- _TASK TO CARRY OUT_: The answer must be the full listing, repeated word for word.

- _SOURCE DATA_:
------------------------------------------------------------------------
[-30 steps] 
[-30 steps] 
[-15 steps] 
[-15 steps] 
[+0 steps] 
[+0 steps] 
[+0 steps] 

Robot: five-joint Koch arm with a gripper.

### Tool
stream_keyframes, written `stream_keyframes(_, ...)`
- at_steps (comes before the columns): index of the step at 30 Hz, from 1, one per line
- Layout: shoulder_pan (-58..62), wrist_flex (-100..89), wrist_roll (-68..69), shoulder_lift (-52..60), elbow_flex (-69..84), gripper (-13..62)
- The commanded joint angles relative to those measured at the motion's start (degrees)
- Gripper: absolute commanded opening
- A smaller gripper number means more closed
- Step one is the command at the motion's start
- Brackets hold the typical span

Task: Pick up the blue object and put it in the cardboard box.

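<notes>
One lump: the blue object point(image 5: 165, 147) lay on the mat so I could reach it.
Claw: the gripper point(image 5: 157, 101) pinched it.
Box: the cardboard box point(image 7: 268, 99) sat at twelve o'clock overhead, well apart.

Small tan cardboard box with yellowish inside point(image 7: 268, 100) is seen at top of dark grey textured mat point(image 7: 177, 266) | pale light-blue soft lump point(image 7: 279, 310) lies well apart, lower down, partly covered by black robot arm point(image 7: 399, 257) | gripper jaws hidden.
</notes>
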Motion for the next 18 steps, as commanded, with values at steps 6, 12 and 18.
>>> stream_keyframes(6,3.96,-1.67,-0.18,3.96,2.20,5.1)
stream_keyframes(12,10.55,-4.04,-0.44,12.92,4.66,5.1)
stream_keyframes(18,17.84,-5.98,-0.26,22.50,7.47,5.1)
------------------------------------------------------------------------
- _SOLUTION FOR THIS EXERCISE_:
[-30 steps] 
[-30 steps] 
[-15 steps] 
[-15 steps] 
[+0 steps] 
[+0 steps] 
[+0 steps] 

Robot: five-joint Koch arm with a gripper.

### Tool
stream_keyframes, written `stream_keyframes(_, ...)`
- at_steps (comes before the columns): index of the step at 30 Hz, from 1, one per line
- Layout: shoulder_pan (-58..62), wrist_flex (-100..89), wrist_roll (-68..69), shoulder_lift (-52..60), elbow_flex (-69..84), gripper (-13..62)
- The commanded joint angles relative to those measured at the motion's start (degrees)
- Gripper: absolute commanded opening
- A smaller gripper number means more closed
- Step one is the command at the motion's start
- Brackets hold the typical span

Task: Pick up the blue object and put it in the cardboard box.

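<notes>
One lump: the blue object point(image 5: 165, 147) lay on the mat so I could reach it.
Claw: the gripper point(image 5: 157, 101) pinched it.
Box: the cardboard box point(image 7: 268, 99) sat at twelve o'clock overhead, well apart.

Small tan cardboard box with yellowish inside point(image 7: 268, 100) is seen at top of dark grey textured mat point(image 7: 177, 266) | pale light-blue soft lump point(image 7: 279, 310) lies well apart, lower down, partly covered by black robot arm point(image 7: 399, 257) | gripper jaws hidden.
</notes>
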Motion for the next 18 steps, as commanded, with values at steps 6, 12 and 18.
>>> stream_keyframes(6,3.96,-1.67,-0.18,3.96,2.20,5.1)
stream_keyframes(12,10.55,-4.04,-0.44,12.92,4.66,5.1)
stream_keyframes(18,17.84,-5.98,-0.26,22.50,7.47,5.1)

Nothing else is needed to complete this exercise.